He was twenty-three and Nellie sixteen when, worn out and broken down before her time, her resistance completely undermined, Mrs. Wade died suddenly of pneumonia. Within the year Nellie married Bert Mall, Peter’s eldest son, and Martin, at once, bought out her half interest in the farm, stock and implements, giving a first mortgage to Robinson in order to pay cash.
“I’m making it thirty dollars an acre,” he explained.
“That’s fair,” conceded the banker, “though the time will come when it will be cheap at a hundred and a half. There’s coal under all this county, millions of dollars’ worth waiting to be mined.”

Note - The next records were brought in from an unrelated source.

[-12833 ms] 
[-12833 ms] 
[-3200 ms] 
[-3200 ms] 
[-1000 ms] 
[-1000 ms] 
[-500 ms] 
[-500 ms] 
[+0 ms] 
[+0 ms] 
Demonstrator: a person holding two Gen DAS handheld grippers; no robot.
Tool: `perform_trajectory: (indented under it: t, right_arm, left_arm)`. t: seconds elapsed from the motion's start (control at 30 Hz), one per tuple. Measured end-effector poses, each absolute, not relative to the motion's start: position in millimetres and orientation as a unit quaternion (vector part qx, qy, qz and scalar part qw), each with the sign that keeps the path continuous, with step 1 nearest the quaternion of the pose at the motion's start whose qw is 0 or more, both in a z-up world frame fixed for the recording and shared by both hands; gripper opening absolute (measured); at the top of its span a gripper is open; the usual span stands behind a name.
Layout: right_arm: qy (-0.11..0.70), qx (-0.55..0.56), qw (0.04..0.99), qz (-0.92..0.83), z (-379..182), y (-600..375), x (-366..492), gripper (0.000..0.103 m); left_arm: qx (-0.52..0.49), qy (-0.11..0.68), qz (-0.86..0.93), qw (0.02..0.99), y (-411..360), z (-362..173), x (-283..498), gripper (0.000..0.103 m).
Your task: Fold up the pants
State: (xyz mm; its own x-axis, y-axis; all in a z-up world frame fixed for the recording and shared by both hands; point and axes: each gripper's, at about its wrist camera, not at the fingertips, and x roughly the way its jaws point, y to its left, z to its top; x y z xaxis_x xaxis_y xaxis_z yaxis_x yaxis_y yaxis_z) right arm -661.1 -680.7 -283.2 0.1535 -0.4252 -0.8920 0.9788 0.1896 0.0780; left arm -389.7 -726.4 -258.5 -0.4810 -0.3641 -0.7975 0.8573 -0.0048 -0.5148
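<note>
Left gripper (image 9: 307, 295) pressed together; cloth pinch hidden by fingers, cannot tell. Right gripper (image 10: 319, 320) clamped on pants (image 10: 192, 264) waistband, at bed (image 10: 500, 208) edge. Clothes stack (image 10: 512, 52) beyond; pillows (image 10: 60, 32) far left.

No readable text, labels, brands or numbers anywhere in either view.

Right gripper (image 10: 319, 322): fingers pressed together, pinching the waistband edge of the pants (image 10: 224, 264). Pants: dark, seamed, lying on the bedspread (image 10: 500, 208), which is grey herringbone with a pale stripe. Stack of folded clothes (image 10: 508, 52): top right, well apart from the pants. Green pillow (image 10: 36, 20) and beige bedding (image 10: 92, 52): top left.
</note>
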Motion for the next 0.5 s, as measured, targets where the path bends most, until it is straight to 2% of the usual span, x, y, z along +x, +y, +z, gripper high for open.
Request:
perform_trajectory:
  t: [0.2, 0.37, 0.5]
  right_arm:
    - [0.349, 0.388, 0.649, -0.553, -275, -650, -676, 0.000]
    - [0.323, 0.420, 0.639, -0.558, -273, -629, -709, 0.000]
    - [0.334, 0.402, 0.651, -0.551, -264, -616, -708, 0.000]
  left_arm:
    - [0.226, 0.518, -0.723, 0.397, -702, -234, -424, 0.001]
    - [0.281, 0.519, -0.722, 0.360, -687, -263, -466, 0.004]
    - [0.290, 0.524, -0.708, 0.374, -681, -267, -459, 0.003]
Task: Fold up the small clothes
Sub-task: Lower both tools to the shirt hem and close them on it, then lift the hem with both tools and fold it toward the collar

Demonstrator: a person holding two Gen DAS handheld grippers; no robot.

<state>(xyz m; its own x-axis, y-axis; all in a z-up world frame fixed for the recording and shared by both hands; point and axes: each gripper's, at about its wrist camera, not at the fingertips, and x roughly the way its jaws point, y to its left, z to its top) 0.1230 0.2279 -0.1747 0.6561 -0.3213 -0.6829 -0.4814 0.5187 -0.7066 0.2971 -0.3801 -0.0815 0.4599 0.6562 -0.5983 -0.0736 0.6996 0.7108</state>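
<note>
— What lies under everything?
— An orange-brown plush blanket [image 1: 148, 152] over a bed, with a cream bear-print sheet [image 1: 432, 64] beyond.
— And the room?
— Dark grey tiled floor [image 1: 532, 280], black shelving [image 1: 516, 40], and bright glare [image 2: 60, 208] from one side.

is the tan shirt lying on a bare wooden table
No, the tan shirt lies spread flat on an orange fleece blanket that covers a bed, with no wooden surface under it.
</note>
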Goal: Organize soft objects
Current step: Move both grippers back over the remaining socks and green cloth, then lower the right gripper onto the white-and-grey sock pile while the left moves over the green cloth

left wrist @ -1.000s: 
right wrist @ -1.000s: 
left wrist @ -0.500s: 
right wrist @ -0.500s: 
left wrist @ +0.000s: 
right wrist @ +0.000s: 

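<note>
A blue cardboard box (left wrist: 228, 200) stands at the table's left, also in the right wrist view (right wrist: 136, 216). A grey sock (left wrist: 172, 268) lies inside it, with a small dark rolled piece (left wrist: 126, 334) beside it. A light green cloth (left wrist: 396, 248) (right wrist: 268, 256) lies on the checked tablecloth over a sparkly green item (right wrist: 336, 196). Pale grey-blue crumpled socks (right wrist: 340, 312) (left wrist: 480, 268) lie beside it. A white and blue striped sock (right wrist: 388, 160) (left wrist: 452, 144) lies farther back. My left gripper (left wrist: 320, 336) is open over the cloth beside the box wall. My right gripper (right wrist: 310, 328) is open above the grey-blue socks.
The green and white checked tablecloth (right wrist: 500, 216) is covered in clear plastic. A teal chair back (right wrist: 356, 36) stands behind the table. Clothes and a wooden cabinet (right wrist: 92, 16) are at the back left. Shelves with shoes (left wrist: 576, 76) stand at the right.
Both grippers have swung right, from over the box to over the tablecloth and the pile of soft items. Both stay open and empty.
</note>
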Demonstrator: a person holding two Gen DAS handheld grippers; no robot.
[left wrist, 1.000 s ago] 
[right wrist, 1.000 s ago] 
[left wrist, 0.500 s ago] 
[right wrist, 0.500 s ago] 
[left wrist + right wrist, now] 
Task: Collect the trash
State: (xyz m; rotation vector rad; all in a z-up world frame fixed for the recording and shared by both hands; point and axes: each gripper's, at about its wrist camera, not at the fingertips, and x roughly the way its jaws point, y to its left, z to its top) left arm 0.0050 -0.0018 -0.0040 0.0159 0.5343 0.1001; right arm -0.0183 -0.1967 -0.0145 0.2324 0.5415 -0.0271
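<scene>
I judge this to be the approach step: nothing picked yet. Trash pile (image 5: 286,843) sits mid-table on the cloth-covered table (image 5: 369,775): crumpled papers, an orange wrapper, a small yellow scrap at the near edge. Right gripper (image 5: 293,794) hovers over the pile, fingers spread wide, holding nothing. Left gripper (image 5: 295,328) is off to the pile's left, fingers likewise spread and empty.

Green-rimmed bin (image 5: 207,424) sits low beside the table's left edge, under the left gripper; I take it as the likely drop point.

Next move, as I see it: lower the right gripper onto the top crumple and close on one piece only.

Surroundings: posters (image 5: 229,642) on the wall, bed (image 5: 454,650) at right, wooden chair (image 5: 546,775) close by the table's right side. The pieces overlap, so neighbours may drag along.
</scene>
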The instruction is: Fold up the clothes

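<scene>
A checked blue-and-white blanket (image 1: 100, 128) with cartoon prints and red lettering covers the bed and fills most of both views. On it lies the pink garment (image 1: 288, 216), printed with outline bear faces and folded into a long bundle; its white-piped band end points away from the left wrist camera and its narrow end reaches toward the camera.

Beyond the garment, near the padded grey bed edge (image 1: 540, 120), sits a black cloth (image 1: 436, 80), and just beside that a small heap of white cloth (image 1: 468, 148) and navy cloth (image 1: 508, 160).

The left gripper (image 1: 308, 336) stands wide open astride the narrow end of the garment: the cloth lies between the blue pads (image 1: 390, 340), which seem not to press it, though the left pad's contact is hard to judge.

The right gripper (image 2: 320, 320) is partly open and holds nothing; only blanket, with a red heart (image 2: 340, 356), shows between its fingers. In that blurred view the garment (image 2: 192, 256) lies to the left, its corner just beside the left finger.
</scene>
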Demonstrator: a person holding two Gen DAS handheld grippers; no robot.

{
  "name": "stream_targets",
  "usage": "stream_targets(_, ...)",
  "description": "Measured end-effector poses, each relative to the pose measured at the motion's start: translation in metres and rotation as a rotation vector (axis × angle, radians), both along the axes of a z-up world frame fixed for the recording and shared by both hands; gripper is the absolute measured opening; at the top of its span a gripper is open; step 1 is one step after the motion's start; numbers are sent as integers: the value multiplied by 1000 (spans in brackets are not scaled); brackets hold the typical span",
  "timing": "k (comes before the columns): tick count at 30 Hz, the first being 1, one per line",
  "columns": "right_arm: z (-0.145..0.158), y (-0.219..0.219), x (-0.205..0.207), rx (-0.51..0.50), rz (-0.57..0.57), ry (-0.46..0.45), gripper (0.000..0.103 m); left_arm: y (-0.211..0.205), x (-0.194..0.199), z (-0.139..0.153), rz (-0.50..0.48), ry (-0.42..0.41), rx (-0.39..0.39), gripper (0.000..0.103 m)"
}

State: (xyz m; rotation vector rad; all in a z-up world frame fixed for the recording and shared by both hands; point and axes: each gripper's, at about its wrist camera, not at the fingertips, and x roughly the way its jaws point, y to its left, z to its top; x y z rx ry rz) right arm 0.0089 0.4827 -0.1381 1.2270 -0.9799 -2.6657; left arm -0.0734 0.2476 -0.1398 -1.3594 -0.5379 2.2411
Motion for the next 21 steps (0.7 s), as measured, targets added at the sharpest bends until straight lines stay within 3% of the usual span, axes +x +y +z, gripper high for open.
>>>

“Maybe,” assented Martin, laconically.
As he sat in the dingy, little backroom of the bank, while Robinson’s pen scratched busily drawing up the papers, he was conscious of an odd thrill. The land—it was all his own! But with this thrill welled a wave of resentment over what he considered a preposterous imposition. Who had made the land into a farm? What had Nellie ever put into it that it should be half hers? His mother—now, that was different. She and he had toiled side by side like real partners; her efforts had been real and unstinted. If he were buying her out, for instance—but Nellie! Well, that was the way, he noticed, with many women—doing little and demanding much. He didn’t care for them; not he. From the day Nellie left, Martin managed alone in the shack, “baching it,” and putting his whole heart and soul into the development of his quarter-section.
Chapter II
Out Of The Dust
At thirty-four, Martin was still unmarried, and though he had not travelled far on that strange road to affluence which for some seems a macadamized boulevard, but for so many, like himself, a rough cow-path, he had done better than the average farmer of Fallon County. To be sure, this was nothing over which to gloat. A man who received forty cents a bushel for wheat was satisfied; corn sold at twenty-eight cents, and the hogs it fattened in proportion. But his hundred and sixty acres were clear from debt, four thousand dollars were on deposit drawing three per cent in The First State Bank—the old Bank of Fallon, now incorporated with Robinson as its president. In the pasture, fourteen sows with their seventy-five spring pigs rooted beside the sleek herd of steers fattening for market; the granary bulged with corn; two hundred bushels of seed wheat were ready for sowing; his machinery was in excellent condition; his four Percheron mares brought him, each, a fine mule colt once a year; and the well never went dry, even in August. Martin was—if one discounted the harshness of the life, the dirt, the endless duties and the ever-pressing chores—a Kansas plutocrat.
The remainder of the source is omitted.